> Your goal
Pictures excluded, output exactly the lines from the one containing "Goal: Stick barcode" through the last line of the listing below.

> Data shown
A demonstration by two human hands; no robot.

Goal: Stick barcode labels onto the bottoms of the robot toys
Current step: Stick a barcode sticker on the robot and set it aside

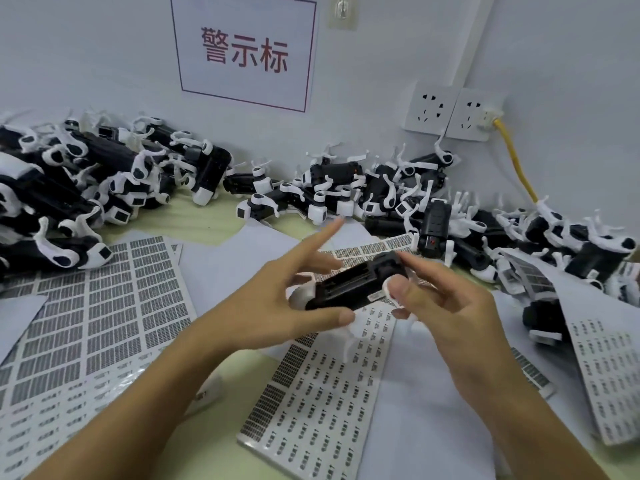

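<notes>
A black robot toy [349, 284] with white legs is held belly-up above the table's middle. My left hand [287, 299] grips its near side with thumb and lower fingers, index finger pointing out and up. My right hand [446, 299] holds the toy's right end, thumb pressing near a small white barcode label [375, 295] on the underside. Beneath both hands lies a sheet of barcode labels [311, 403].
Piles of black-and-white robot toys lie at back left [86, 181] and back right [433, 202]. More label sheets lie at left [104, 299] and right [609, 375]. A yellow cable [516, 161] hangs from wall sockets [453, 112]. A sign [244, 50] hangs on the wall.
</notes>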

> The answer
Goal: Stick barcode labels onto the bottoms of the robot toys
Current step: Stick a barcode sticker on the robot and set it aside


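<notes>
A black robot toy [349, 284] with white legs is held belly-up above the table's middle. My left hand [287, 299] grips its near side with thumb and lower fingers, index finger pointing out and up. My right hand [446, 299] holds the toy's right end, thumb pressing near a small white barcode label [375, 295] on the underside. Beneath both hands lies a sheet of barcode labels [311, 403].
Piles of black-and-white robot toys lie at back left [86, 181] and back right [433, 202]. More label sheets lie at left [104, 299] and right [609, 375]. A yellow cable [516, 161] hangs from wall sockets [453, 112]. A sign [244, 50] hangs on the wall.
</notes>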

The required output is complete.